The BVQ and Fe4S4 cofactors in the crystallographic structures of PceA (e.g., 4UQU29) can be superimposed very well, with the eight Cys residues precisely bound the Fe4S4 iron atoms. We used TM-align55 to calculate the rotation-translation matrix between the PceA template (pdb 4UQU29) and the AF2 models, then applied this matrix to get the initial coordinates of both BVQ and Fe4S4 cofactors. All hydrogen atoms have been added using the HBuild function of CHARMM65. The covalent bond between Fe4S4 cofactors and their binding Cys residues were generated using the Patch function of CHARMM65. The Appendix-2 in the SI shows the details for constructing both the oxidized and reduced Fe4S4 clusters in the model for MD. The whole system was put in a solvent box with H2O molecules added at least 15 Å to the edge of the protein system. The solvation and neutralization (using Na+ and/or Cl−) were carried out by the Solvate and Autoionization packages of VMD66. A reduced BVQ (Co(I)), oxidized Fe4S4-B (the proximal, Fe4S4(Cys)42−) and reduced Fe4S4-A (the distal, Fe4S4(Cys)43−) were used in the MD simulations.

After solvation and neutralization, the whole system was optimized by 50,000 steps. Then the temperature of the system was “naturally” increased to 300 K with a rate of 0.001 K/timestep. A constant-pressure, constant-temperature (NPT) ensemble was used in the MD simulation with the system pressure of 1 atm and temperature of 300 K maintained by the Langevin piston controls. The rigidBonds option was applied to fix the bond lengths involving hydrogen atoms and a timestep of 2 fs was used for the simulations.
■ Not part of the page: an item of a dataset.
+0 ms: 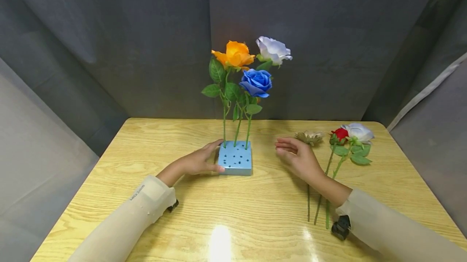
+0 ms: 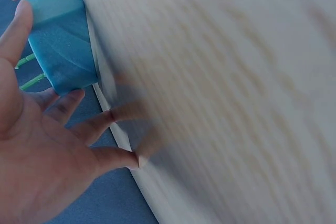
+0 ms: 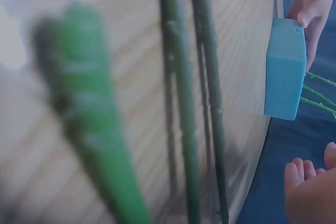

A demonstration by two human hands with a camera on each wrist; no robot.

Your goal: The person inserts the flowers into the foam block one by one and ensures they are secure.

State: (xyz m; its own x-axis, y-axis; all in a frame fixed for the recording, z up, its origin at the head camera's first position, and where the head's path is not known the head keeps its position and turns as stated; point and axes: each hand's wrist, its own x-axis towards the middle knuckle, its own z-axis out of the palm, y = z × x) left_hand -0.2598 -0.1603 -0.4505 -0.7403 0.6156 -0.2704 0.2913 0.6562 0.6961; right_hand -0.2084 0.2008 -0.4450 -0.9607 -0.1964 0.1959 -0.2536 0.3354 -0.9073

The van der Waals interaction cutoff switching was set as between 9 and 11 Å. For the long-range interactions, the particle mesh Ewald summation with a grid spacing of 1.35 Å was applied. 310 ns MD simulations were performed for all systems (Fig. 2) and the last 100 ns were taken for further analysis.

Residue interaction network

The residue interaction network (RIN) or contact map of a protein was based on the distance map with a criterion38,39. A common approach, for example, is to measure the Cβ-Cβ distances (Cα for Gly), and if the measured distance between residues Ri and Rj is shorter than 8 Å, then there is a contact between Ri and Rj. This approach, however, we found may lead to incorrect assignment (Fig. S6). We adopted an alternative approach. Considering the hydrogen bond interaction X–H…Y (where X/Y can be C, N, O, S in proteins), the distance between X and Y for a typical H-bonds are in the range of 2–3 Å, and is ~ 3.5 Å for a C-H…O hydrogen bond in protein67. Here, for residues (vertices) Ri and Rj we define the distance dij as the shortest distance between all heavy atoms. The distance map under this approach (Fig. 3a) agree well with the PAE map predicted by AF2 (Fig. 3b). The contact map is further defined based on the distance map: if dij is shorter than 3.5 Å, we define an interaction (edge) between Ri and Rj. We then construct a binary adjacency matrix (1 for interaction and 0 for non-interaction) based this definition. The network analysis was performed using the igraph53 package in R. The distance analysis was performed using the bio3d68 package in R. The BVQ cofactor, the Fe4S4-A and Fe4S4-B clusters, and the PFOA substrate was treated as a residue (vertex) in the RIN.

Ligand binding

AutoDock Vina (V1.2.0)69 was used for ligand docking. Using the T7RdhA-BVQ- Fe4S4 system (system 5), after 10 ns MD equilibration, the PFOA ligand was docked into the protein complex (solvent and ions removed), and the top-score ligand was used to construct system 1. The force field parameters of the PFOA ligand can be found in the Appendix in SI.